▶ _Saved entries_
_ _ _
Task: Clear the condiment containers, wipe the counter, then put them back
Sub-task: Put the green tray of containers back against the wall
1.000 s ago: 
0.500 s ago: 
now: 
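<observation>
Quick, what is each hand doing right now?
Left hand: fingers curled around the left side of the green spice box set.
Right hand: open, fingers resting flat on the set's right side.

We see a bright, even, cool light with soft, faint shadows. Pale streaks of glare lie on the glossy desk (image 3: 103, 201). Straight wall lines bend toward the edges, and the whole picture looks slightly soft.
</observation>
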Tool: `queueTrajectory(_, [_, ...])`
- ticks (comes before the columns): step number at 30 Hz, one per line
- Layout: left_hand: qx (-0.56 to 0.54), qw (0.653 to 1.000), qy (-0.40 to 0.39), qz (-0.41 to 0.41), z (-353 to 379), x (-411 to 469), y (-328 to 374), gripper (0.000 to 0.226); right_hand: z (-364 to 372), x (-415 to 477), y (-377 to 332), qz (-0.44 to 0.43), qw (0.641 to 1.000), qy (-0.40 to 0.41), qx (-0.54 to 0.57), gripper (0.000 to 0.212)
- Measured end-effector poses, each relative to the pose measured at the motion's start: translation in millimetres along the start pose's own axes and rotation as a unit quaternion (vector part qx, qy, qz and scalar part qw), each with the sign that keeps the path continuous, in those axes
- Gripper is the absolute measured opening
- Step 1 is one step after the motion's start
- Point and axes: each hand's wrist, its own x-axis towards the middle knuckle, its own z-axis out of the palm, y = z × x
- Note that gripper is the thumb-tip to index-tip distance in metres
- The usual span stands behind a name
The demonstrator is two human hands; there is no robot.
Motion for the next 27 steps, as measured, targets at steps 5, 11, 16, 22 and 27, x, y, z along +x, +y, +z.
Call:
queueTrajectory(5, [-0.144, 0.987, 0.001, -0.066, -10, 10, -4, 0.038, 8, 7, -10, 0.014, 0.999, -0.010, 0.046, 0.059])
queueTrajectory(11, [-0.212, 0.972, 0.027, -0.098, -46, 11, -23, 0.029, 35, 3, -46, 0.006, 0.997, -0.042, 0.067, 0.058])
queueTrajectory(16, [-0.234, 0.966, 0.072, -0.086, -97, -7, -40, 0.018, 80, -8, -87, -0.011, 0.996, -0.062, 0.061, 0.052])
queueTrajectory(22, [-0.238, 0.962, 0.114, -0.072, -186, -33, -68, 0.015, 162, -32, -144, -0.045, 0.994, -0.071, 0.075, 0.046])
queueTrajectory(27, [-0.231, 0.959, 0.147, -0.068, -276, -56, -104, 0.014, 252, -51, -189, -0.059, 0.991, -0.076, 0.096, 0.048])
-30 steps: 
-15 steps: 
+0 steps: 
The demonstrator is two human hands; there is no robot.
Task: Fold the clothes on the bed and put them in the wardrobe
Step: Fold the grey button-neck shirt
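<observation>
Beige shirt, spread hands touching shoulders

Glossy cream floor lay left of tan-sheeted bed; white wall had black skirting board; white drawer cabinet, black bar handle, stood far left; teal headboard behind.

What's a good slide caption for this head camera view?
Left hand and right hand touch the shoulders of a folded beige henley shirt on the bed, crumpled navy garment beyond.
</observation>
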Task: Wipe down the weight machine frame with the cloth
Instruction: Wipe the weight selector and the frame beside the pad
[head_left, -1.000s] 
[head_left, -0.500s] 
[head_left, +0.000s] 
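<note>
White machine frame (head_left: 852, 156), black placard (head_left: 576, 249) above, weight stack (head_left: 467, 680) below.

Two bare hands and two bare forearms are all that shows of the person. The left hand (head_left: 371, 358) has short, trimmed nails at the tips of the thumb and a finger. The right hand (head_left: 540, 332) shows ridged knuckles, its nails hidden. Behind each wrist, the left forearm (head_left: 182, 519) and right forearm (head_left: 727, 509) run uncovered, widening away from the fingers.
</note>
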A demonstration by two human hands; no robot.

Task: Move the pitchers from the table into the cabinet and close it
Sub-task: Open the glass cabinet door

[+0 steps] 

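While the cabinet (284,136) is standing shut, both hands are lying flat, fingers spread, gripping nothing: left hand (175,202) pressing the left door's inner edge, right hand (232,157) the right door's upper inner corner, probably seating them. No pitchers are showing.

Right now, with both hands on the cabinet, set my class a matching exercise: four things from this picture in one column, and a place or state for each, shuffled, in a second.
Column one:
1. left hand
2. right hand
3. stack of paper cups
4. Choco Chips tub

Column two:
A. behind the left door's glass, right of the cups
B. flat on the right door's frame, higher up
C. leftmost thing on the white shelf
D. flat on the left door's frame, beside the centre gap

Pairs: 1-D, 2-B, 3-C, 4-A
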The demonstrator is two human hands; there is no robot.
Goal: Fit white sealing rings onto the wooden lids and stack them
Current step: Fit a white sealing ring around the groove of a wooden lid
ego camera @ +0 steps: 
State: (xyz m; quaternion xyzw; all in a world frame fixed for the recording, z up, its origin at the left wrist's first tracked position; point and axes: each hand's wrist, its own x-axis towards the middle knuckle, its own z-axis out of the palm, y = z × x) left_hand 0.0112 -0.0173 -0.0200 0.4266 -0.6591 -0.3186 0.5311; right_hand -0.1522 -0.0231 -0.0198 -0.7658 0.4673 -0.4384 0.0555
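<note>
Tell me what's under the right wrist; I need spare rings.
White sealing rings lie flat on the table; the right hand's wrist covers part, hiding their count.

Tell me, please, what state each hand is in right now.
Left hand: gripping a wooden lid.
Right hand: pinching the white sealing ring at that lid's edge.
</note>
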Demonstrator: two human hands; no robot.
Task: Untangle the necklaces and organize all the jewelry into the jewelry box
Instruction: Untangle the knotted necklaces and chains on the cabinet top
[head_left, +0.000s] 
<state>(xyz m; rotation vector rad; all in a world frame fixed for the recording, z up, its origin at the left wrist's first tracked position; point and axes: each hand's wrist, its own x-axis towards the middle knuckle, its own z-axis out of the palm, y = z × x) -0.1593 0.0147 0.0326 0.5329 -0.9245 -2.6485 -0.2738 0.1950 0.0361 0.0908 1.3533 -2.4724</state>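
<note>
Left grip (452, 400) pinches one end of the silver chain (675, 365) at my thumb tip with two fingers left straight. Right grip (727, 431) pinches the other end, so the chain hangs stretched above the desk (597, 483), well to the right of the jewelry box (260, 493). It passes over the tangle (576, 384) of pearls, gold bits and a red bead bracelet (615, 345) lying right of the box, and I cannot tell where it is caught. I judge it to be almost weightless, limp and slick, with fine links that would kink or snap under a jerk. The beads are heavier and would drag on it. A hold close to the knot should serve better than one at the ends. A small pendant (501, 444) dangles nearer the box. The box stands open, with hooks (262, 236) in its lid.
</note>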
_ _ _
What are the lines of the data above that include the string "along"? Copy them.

▶ _Problem solution_
- Measured end-effector poses, each relative to the pose measured at the motion's start: translation in millimetres along the start pose's own axes and rotation as a unit quaternion (vector part qx, qy, qz and scalar part qw), each with the sign that keeps the path continuous, in those axes
Motion for the next 27 steps, as measured, targets at steps 5, 11, 16, 22 and 27, x, y, z along +x, +y, +z.

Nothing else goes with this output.